One of the most amazing sites along the trip was from our day hike at Laya. Initially we were disappointed that we would be taking a rest day two days from the end of the trail. However, the views from our day hike were some of the best of the trip. We hiked straight up the mountain towards some prayer flags we could see in the distance. As we forged our own trail up the mountain, the terrain became less and less accommodating. We eventually had to scramble up and over rocks near the top with no idea what we would see at the top.

luke fostvedt Bhutan Himalaya

WE had a panoramic view from the ridge above the town of Laya.

When we reached the top of the ridge we were greeted with an amazing view of an alpine lake. This lake was backdropped by 4 or 5 huge peaks/glaciers. The views were simply incredible and one of the big highlights from the trip leaving us with two final days of trekking remaining.

We were warned that the Koina campsite (our scheduled camp for the next day) is best described as a boggy marsh. We decided to continue on past that site for a couple hours to a much nicer site. This made the day extremely long and we arrived right at dusk as a large lightning storm started to pour on us. To add to our luck, our guides and support staff were having trouble starting the stove. With the help of a guide from another group, we were able to get the kitchen up and running.
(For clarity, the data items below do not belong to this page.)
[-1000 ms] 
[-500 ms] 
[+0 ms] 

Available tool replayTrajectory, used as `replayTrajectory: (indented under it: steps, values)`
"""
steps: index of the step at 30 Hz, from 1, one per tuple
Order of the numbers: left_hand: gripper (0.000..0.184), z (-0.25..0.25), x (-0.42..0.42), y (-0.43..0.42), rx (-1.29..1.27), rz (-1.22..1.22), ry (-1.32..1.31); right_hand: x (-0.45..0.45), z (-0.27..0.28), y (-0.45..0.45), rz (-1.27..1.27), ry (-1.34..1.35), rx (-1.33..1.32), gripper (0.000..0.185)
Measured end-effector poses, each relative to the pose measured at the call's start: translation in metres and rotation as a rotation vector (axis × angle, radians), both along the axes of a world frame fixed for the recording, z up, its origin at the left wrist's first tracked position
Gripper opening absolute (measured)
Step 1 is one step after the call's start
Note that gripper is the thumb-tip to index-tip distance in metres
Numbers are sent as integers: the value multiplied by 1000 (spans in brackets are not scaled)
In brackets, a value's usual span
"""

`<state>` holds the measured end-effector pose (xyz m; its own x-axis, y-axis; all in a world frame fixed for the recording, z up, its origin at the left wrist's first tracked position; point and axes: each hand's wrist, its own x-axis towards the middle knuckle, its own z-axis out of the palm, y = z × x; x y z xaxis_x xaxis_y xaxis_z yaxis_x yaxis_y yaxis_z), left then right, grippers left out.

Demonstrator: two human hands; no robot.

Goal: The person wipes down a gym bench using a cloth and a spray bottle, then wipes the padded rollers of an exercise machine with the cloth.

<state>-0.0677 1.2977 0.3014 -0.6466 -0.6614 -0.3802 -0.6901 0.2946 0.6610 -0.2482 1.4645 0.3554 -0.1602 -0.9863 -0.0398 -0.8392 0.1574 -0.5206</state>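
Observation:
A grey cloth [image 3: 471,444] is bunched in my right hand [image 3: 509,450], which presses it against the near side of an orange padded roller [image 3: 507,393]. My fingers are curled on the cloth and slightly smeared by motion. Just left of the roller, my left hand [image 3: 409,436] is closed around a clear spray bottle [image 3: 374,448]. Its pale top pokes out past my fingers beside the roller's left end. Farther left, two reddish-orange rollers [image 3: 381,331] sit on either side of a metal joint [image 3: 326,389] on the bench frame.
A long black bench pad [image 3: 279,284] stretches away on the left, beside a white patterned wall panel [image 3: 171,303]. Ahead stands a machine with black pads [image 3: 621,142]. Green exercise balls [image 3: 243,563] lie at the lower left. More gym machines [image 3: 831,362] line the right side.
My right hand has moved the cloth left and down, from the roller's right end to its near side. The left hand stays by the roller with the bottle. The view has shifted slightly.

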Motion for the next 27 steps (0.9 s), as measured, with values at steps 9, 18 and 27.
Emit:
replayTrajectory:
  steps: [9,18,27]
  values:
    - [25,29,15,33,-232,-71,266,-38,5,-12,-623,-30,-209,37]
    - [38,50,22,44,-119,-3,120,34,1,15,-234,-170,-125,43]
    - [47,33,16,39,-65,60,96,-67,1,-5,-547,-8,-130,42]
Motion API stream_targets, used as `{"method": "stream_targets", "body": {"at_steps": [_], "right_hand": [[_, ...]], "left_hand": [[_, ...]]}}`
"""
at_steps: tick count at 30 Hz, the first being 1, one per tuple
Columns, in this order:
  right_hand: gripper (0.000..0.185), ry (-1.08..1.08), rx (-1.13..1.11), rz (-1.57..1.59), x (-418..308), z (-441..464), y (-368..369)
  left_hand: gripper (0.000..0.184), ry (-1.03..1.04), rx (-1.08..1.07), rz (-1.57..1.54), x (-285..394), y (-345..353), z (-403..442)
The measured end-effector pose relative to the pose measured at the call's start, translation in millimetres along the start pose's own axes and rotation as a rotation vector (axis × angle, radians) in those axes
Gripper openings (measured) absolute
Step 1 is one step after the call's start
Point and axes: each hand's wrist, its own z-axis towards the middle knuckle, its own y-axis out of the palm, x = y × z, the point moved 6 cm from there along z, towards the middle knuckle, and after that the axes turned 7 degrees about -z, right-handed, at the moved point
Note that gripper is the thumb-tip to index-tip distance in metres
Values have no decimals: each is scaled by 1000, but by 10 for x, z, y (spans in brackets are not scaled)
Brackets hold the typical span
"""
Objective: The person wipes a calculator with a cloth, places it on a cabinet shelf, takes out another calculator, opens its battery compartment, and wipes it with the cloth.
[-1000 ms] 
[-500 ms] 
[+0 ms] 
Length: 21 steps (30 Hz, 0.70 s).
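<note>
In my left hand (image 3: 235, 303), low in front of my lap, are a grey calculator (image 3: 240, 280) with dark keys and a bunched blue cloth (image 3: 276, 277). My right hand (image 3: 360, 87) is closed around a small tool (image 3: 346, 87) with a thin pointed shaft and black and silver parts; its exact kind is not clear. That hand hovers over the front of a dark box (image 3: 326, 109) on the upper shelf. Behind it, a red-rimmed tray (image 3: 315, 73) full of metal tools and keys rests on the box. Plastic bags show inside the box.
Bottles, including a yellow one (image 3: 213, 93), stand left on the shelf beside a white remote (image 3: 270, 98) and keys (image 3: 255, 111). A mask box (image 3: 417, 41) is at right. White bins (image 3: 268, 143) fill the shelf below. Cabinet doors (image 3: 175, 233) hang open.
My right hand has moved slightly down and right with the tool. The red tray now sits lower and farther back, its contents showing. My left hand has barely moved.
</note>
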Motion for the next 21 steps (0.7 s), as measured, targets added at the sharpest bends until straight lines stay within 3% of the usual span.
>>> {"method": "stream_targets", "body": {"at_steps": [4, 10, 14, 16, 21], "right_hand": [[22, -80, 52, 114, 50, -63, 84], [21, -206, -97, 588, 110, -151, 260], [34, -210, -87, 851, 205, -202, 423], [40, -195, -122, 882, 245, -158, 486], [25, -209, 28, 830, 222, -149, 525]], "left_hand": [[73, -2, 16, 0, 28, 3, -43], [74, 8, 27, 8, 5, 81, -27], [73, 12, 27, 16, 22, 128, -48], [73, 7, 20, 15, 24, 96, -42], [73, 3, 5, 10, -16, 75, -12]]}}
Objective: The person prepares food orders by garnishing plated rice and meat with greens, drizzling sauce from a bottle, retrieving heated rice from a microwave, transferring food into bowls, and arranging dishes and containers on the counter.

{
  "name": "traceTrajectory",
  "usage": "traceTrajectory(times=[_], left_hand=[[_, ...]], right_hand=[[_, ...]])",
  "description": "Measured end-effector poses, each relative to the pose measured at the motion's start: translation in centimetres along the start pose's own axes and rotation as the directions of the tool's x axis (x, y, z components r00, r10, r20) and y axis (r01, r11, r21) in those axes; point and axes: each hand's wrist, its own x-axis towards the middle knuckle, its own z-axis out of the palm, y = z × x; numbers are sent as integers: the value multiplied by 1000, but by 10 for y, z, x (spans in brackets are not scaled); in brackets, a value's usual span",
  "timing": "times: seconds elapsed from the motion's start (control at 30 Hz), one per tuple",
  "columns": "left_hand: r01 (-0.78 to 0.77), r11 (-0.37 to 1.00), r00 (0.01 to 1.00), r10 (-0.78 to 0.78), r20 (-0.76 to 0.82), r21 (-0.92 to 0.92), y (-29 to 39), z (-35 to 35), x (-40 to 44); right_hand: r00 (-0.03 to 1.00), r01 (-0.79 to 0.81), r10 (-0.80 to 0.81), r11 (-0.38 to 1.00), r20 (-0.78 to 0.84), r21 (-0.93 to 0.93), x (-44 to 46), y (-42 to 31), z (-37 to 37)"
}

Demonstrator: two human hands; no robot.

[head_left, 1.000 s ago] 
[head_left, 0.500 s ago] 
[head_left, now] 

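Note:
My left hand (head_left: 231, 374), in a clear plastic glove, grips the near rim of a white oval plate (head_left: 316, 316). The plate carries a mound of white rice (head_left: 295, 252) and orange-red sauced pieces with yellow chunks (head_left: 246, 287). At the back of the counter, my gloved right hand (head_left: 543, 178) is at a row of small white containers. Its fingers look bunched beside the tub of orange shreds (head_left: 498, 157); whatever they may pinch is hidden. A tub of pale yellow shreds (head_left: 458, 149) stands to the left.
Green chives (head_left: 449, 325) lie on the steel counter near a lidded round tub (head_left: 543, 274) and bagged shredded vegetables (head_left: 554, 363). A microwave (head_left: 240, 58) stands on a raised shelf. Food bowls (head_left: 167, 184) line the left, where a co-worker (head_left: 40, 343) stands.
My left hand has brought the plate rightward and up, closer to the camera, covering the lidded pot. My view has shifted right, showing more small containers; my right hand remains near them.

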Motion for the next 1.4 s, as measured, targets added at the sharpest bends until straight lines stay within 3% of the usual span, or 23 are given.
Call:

The trek had one final day where we had to trek to Gasa. From Gasa we would drive 60km to Punakha. The drive was basically along a knife edge cliff along a one lane road for 3 hours. If you drove off the edge you would be falling a LONG way. Despite the steep cliffs, people had found ways to build rice terraces into the mountain. All of the rice was ready to be harvested meaning we had beautiful green and yellow rice plants covering the hillsides all the way to Punakha.

Overall I was very happy with the trek, the guides, and the timeline. We had some amazing scenery that I’m sure my pictures are not doing justice to. Bhutan was a very authentic experience and I am glad I visited now before the country gets too developed.